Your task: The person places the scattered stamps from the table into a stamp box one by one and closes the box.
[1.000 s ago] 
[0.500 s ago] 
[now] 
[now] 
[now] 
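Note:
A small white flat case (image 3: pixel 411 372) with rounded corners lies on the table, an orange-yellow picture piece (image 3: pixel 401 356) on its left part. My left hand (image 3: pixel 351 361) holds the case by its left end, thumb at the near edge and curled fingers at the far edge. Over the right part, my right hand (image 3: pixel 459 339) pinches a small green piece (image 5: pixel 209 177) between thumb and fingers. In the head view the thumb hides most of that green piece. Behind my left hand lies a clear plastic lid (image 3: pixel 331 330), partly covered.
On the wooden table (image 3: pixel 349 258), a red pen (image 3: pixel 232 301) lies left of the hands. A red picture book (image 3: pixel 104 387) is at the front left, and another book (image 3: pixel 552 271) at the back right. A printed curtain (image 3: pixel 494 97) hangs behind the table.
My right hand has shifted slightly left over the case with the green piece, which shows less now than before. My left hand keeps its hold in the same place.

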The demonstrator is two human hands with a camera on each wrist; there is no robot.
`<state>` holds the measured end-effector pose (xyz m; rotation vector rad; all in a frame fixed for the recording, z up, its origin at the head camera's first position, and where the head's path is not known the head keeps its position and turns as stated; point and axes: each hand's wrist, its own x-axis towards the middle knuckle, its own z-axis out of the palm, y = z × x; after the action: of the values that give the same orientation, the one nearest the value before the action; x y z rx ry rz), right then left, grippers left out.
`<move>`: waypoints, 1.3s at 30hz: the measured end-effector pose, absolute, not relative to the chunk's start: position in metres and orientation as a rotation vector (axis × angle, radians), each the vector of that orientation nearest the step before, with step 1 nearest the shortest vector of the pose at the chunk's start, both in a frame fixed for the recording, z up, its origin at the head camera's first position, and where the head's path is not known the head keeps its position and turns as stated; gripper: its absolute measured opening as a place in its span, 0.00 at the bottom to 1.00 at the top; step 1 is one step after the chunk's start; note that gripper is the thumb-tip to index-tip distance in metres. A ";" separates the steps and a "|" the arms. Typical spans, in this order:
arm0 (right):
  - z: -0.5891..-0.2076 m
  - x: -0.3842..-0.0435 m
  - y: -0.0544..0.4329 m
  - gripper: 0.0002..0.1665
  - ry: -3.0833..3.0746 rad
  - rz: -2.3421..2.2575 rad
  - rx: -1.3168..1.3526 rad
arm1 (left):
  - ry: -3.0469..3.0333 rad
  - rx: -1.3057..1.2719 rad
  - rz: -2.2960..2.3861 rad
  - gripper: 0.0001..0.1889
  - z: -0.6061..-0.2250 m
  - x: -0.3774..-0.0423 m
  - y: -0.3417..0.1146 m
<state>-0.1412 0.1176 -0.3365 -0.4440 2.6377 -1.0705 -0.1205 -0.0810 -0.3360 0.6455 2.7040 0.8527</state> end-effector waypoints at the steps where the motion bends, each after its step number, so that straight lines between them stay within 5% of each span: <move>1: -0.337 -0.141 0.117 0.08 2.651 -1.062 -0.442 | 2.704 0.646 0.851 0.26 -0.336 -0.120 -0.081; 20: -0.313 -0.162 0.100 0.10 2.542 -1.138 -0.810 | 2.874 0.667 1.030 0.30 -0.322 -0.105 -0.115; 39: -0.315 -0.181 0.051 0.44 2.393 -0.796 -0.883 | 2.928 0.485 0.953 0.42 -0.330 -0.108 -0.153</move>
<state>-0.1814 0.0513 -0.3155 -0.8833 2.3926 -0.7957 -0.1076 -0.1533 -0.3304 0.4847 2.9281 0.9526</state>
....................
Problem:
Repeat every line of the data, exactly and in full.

Response box:
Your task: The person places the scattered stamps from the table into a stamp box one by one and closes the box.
[1.000 s ago] 
[0.500 s ago] 
[now] 
[now] 
[now] 
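Note:
A small white flat case (image 3: pixel 411 372) with rounded corners lies on the table, an orange-yellow picture piece (image 3: pixel 401 356) on its left part. My left hand (image 3: pixel 351 361) holds the case by its left end, thumb at the near edge and curled fingers at the far edge. Over the right part, my right hand (image 3: pixel 459 339) pinches a small green piece (image 5: pixel 209 177) between thumb and fingers. In the head view the thumb hides most of that green piece. Behind my left hand lies a clear plastic lid (image 3: pixel 331 330), partly covered.
On the wooden table (image 3: pixel 349 258), a red pen (image 3: pixel 232 301) lies left of the hands. A red picture book (image 3: pixel 104 387) is at the front left, and another book (image 3: pixel 552 271) at the back right. A printed curtain (image 3: pixel 494 97) hangs behind the table.
My right hand has shifted slightly left over the case with the green piece, which shows less now than before. My left hand keeps its hold in the same place.
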
The demonstrator is two human hands with a camera on each wrist; there is no robot.
`<state>` holds the measured end-effector pose (xyz m; rotation vector rad; all in a frame fixed for the recording, z up, its origin at the head camera's first position, and where the head's path is not known the head keeps its position and turns as stated; point and axes: each hand's wrist, its own x-axis towards the middle knuckle, its own z-axis out of the palm, y = z × x; after the action: of the values that give the same orientation, the one nearest the value before the action; x y z rx ry rz), right then left, grippers left out.
`<move>`: waypoints, 1.3s at 30hz: the measured end-effector pose, absolute, not relative to the chunk's start: position in metres and orientation as a rotation vector (axis × angle, radians), each the vector of that orientation nearest the step before, with step 1 nearest the shortest vector of the pose at the chunk's start, both in a frame fixed for the recording, z up, its origin at the head camera's first position, and where the head's path is not known the head keeps its position and turns as stated; gripper: its absolute measured opening as a place in its span, 0.00 at the bottom to 1.00 at the top; step 1 is one step after the chunk's start; note that gripper is the thumb-tip to index-tip distance in metres. A ";" separates the steps and a "|" the arms. Typical spans, in this order:
arm0 (right):
  - z: -0.5891..-0.2076 m
  - x: -0.3842..-0.0435 m
  - y: -0.0544..0.4329 m
  - gripper: 0.0002..0.1665
  - ry: -3.0833..3.0746 rad
  - rz: -2.3421..2.2575 rad
  - rx: -1.3168..1.3526 rad
arm1 (left):
  - ry: -3.0469..3.0333 rad
  - rx: -1.3057..1.2719 rad
  - rz: -2.2960..2.3861 rad
  - gripper: 0.0001..0.1889
  - z: -0.6061..-0.2250 m
  - x: -0.3774..-0.0423 m
  - y: -0.3417..0.1146 m
<state>-0.1412 0.1176 -0.3365 -0.4440 2.6377 -1.0705 -0.1205 -0.0810 -0.3360 0.6455 2.7040 0.8527</state> end-effector waypoints at the steps where the motion bends, each after its step number, so that straight lines between them stay within 5% of each span: <move>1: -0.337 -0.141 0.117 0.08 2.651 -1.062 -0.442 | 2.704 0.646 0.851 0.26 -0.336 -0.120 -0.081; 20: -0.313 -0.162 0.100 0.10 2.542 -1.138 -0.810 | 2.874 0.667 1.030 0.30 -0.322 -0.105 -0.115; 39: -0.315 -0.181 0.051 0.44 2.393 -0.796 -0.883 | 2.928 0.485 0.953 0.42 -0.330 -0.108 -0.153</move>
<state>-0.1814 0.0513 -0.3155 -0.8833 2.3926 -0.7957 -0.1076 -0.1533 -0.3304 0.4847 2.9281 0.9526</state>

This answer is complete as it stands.